Frank Oz: "[There’s a] demarcation line between the Jim Henson Muppets and the Disney Muppets."
Frank Oz
Frank Oz
Priscilla Grant/Everett Collection

Frank Oz revealed in a new interview with The Guardian that he has not been involved with “The Muppets” over the last several years because Disney, which bought the rights to the franchise in 2004, is not interested in working with him. Oz, the iconic puppeteer and voice actor behind Yoda and the director of  “What About Bob?” and “Little Shop of Horrors,” was a mainstay in “The Muppets” franchise as the voice of Fozzie Bear, Miss Piggy, Sam Eagle, Animal, and Marvin Suggs in various film and television projects.

“I’d love to do the Muppets again but Disney doesn’t want me, and ‘Sesame Street’ hasn’t asked me for 10 years,” Oz said. “They don’t want me because I won’t follow orders and I won’t do the kind of Muppets they believe in.”
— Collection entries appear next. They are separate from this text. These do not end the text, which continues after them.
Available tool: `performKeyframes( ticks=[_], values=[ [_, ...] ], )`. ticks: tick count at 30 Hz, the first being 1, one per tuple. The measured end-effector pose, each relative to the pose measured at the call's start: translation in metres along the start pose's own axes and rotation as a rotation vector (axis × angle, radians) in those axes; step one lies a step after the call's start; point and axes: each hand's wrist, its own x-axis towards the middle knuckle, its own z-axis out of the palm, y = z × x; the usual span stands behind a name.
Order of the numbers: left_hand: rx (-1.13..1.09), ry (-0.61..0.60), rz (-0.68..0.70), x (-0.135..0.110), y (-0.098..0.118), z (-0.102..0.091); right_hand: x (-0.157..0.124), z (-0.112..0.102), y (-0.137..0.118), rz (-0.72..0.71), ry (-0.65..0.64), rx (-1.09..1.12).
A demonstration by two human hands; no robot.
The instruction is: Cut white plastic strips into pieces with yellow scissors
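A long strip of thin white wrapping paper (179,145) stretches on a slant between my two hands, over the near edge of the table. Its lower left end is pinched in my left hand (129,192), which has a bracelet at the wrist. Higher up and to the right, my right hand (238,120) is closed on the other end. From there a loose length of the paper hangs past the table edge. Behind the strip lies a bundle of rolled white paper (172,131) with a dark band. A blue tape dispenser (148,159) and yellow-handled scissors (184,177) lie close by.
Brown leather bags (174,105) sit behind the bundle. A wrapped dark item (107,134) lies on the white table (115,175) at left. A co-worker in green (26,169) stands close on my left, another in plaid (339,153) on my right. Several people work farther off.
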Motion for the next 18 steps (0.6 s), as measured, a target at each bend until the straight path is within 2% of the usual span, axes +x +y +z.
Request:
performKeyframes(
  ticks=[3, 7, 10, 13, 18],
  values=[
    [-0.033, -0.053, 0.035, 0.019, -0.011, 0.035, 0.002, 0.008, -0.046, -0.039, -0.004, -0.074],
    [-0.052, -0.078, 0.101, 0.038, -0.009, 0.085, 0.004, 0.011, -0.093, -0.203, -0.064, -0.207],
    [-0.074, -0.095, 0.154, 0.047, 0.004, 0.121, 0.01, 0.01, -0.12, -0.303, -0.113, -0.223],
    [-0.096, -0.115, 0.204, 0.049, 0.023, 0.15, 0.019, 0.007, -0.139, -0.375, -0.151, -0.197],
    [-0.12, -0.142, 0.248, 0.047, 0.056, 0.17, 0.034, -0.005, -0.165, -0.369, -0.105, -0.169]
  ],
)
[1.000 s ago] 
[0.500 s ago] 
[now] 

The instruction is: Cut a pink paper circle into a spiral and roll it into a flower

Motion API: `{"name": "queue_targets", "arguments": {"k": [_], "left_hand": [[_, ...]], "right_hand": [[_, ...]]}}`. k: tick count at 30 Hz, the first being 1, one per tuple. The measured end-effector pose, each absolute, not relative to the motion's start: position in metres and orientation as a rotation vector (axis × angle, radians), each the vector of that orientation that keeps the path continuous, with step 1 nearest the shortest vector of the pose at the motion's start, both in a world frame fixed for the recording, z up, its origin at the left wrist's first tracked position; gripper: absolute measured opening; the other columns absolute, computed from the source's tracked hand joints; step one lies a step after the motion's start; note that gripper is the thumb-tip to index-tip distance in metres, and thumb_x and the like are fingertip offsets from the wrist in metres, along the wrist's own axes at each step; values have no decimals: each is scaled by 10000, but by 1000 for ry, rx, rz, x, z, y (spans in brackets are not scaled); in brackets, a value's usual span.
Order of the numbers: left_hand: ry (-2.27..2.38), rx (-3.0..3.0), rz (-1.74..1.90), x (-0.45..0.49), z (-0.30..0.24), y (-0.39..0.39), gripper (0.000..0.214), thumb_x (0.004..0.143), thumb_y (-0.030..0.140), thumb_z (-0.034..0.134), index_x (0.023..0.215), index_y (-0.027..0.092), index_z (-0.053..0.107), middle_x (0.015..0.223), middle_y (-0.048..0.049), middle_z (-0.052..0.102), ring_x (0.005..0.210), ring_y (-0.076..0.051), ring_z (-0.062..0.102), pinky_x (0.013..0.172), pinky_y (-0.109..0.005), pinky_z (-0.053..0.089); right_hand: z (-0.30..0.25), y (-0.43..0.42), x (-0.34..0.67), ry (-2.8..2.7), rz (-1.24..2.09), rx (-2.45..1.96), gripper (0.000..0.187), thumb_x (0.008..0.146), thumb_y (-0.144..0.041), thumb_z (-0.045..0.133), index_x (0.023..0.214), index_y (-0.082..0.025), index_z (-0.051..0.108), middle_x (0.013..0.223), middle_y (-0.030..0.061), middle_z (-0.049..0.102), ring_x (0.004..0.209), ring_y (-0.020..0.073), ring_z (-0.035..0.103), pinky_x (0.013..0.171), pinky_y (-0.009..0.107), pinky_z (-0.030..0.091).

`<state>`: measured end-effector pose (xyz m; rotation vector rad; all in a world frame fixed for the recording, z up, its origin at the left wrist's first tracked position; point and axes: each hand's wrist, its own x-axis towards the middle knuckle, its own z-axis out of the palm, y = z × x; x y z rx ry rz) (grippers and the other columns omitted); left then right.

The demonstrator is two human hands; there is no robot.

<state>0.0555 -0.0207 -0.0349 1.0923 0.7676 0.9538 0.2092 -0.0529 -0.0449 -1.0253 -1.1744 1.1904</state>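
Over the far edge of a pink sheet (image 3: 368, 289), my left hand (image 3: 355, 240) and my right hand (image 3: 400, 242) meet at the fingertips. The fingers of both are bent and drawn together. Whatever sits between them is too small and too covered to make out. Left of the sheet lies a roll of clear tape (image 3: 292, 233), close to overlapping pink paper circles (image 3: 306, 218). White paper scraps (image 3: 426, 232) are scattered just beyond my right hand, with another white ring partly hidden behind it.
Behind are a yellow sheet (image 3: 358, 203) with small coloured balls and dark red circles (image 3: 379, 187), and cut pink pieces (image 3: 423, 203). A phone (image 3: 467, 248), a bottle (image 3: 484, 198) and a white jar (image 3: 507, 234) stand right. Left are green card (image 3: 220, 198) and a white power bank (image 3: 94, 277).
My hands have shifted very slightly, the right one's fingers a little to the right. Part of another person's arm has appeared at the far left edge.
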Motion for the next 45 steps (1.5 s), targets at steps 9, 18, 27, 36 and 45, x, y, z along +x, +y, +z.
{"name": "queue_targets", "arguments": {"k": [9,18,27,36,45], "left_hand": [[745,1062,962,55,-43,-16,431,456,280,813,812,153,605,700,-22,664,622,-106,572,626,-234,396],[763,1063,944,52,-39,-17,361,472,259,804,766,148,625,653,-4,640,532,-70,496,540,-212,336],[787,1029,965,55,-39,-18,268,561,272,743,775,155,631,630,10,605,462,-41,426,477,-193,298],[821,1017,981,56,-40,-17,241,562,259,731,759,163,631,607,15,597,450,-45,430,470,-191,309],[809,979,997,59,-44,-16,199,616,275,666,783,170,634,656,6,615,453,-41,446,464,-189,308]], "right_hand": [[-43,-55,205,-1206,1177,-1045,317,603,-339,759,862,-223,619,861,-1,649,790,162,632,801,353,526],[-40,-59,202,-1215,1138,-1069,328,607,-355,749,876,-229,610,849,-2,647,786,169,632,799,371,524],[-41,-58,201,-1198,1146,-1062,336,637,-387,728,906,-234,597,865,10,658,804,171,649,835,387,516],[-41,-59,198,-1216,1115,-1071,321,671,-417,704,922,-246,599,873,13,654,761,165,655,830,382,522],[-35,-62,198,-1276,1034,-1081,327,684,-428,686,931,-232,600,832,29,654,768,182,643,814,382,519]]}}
On “Sesame Street,” Oz voiced Bert, Grover, and Cookie Monster. But he no longer watches either franchise that he once called home, and he is blunt about the reason why: “The soul’s not there. The soul is what makes things grow and be funny. But I miss them and love them.”
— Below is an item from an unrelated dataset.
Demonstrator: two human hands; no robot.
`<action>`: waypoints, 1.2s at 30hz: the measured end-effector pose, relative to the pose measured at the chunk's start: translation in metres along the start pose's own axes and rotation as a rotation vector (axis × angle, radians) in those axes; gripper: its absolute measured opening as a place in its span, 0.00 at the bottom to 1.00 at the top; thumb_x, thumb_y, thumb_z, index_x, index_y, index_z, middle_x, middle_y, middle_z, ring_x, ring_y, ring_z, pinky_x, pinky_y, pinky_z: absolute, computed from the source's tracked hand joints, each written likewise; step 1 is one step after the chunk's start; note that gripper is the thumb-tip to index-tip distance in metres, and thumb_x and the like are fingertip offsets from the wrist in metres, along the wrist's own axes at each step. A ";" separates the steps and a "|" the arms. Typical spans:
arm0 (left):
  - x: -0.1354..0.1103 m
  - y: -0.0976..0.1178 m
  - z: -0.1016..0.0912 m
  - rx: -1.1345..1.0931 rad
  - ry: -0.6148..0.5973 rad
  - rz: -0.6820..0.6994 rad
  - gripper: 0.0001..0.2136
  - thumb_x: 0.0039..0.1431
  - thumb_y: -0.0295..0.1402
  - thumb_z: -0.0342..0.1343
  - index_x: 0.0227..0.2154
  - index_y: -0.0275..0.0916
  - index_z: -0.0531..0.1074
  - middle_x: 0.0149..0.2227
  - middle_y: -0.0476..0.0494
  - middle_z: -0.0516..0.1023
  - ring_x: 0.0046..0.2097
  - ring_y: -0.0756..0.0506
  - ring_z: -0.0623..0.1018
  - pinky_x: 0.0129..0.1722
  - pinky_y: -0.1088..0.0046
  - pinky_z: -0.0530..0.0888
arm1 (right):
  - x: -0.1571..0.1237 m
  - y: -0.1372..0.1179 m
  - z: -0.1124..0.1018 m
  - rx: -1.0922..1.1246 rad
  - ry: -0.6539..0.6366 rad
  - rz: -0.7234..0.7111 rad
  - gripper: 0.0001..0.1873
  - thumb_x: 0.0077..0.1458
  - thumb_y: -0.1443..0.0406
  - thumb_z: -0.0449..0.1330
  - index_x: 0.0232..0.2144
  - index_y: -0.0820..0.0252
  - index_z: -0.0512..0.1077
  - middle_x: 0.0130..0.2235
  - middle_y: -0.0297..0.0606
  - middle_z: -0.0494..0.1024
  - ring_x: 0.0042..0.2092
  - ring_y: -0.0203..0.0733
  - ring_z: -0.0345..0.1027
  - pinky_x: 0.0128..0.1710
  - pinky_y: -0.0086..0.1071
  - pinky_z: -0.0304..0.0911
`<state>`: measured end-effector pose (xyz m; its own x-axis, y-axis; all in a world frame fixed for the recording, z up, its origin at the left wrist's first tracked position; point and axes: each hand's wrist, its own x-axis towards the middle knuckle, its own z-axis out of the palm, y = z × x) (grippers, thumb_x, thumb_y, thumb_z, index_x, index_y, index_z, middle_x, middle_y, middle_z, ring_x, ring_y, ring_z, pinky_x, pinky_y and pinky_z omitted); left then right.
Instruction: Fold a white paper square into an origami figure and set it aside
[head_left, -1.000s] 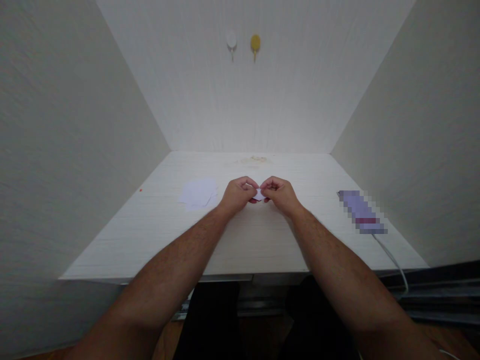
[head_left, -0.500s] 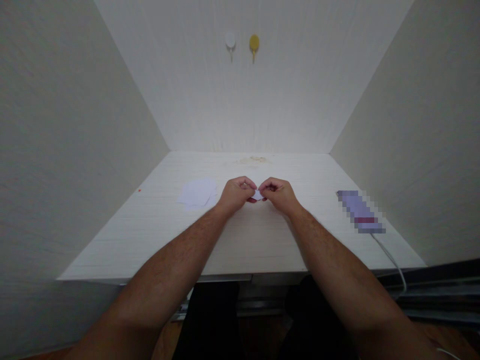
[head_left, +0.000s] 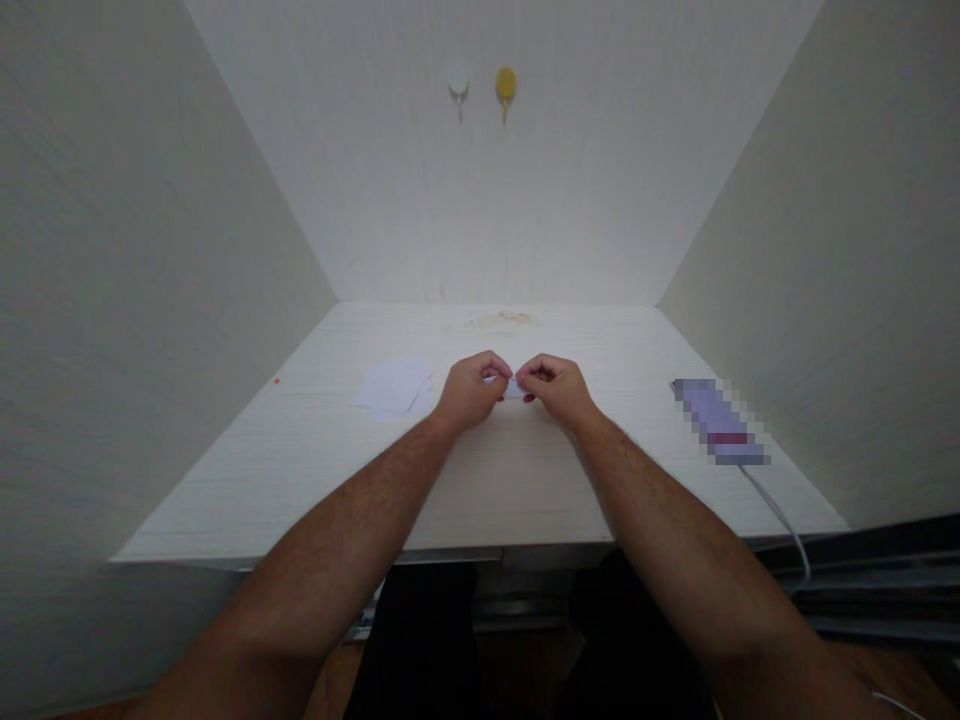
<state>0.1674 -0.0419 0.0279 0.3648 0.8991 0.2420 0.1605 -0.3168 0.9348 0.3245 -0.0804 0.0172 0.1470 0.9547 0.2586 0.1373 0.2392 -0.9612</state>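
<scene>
Between my two hands is a small piece of white paper (head_left: 514, 388), mostly covered by the fingers. My left hand (head_left: 477, 388) is closed on its left side, thumb and fingertips pinching it. On the right side my right hand (head_left: 555, 385) pinches the same paper. The fingertips of both hands nearly meet at its upper edge. Whether the paper is folded I cannot tell. Left of my left hand, several loose sheets of white paper (head_left: 394, 385) lie overlapping on the white table (head_left: 510, 480).
A blurred-out flat device, perhaps a phone (head_left: 720, 420), lies at the right with a white cable (head_left: 780, 515) running off the table edge. Walls enclose the table on three sides. A white hook (head_left: 458, 80) and a yellow hook (head_left: 506, 84) are on the back wall (head_left: 495, 200).
The fingers have shifted slightly on the small paper, and it now appears flatter and wider between the hands. Both hands stay in nearly the same place.
</scene>
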 end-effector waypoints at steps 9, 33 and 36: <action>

Oz points to Disney’s acquisition of the Muppets characters in 2004 as ruining his once beloved franchise. “[There’s a] demarcation line between the Jim Henson Muppets and the Disney Muppets,” he told The Guardian. “There’s an inability for corporate America to understand the value of something they bought. They never understood, with us, it’s not just about the puppets, it’s about the performers who love each other and have worked together for many years.”
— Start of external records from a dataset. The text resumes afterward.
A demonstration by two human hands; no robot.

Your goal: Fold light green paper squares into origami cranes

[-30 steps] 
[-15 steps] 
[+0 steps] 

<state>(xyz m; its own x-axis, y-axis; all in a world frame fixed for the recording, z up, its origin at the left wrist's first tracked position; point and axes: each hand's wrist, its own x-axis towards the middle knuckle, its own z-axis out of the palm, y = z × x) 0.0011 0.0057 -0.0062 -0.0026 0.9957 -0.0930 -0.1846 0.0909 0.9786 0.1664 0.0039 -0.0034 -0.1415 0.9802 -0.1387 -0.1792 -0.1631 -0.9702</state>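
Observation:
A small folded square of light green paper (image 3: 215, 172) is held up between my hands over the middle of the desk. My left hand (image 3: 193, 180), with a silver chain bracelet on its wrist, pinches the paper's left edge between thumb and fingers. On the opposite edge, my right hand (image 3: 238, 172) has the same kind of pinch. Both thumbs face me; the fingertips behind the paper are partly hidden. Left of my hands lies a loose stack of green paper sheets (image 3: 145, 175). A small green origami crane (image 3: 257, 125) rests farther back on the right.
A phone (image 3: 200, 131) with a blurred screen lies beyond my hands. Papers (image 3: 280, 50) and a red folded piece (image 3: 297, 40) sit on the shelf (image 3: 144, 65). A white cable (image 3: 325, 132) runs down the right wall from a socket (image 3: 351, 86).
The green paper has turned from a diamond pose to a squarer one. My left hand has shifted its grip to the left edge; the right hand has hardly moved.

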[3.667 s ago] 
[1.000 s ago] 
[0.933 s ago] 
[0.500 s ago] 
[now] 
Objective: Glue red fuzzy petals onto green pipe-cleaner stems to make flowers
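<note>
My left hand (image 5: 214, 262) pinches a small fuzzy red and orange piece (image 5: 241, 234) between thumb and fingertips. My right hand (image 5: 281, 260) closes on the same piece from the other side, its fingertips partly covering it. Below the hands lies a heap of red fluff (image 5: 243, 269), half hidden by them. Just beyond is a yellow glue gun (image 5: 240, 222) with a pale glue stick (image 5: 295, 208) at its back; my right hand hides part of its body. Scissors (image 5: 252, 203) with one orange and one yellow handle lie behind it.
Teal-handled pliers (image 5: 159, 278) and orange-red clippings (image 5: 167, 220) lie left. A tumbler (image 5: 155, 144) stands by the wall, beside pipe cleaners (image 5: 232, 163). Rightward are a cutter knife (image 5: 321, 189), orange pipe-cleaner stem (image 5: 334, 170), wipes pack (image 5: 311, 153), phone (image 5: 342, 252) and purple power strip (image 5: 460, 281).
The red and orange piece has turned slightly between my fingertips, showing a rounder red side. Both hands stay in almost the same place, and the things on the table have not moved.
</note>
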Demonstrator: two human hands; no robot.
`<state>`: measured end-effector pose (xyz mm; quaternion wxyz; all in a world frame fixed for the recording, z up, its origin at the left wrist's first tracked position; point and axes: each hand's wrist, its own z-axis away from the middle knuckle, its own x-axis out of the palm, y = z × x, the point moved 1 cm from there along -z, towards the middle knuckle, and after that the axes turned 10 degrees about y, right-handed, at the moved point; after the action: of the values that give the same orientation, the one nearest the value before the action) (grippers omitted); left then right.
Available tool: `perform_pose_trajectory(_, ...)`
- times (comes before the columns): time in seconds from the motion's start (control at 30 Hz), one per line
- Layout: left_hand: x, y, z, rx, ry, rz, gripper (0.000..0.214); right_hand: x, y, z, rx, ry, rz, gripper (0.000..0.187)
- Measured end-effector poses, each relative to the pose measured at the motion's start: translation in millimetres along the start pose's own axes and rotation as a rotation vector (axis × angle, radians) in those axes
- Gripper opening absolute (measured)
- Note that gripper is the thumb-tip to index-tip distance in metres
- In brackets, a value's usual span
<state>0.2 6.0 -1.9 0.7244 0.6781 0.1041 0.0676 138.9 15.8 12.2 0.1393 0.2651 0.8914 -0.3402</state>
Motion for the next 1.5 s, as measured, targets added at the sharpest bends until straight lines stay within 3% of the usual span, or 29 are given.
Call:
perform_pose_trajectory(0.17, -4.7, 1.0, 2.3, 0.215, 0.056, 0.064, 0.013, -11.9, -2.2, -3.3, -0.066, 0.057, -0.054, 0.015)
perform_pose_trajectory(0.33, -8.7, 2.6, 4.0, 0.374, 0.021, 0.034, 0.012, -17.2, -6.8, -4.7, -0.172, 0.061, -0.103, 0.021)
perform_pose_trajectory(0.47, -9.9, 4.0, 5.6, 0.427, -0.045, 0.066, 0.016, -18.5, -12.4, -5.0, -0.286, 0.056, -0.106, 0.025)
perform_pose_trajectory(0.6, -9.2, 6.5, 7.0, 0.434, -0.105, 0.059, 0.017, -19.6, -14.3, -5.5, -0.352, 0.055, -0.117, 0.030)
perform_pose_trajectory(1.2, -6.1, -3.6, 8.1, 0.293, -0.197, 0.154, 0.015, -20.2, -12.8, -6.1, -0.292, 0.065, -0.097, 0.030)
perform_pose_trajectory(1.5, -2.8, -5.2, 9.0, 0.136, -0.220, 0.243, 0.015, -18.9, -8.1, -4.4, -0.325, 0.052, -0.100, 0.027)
During a conversation at the 2019 SXSW Film Festival, Oz called “Sesame Street” a “shadow of what it was because now they’re just aiming it to little kids. And I’m unhappy about that. I would like to be there. I used to go like two days a year just to show everybody how it used to be.” Oz added that Disney’s recent “Muppets” movies just aren’t as connected to their predecessors as he would like them to be.

“I thought the first one [James Bobin’s 2011 entry] was really smarmy,” Oz said. “These are my brothers and sisters working in the movie and they didn’t have a good time. When we did movies, we had a great time because Jim was collaborative. That is not what happened in the first movie,” Oz said. “I thought there was wonderful things in it, but in general…I start to vomit when things get over-sentimental and sweet. It’s all because Disney doesn’t understand purity.”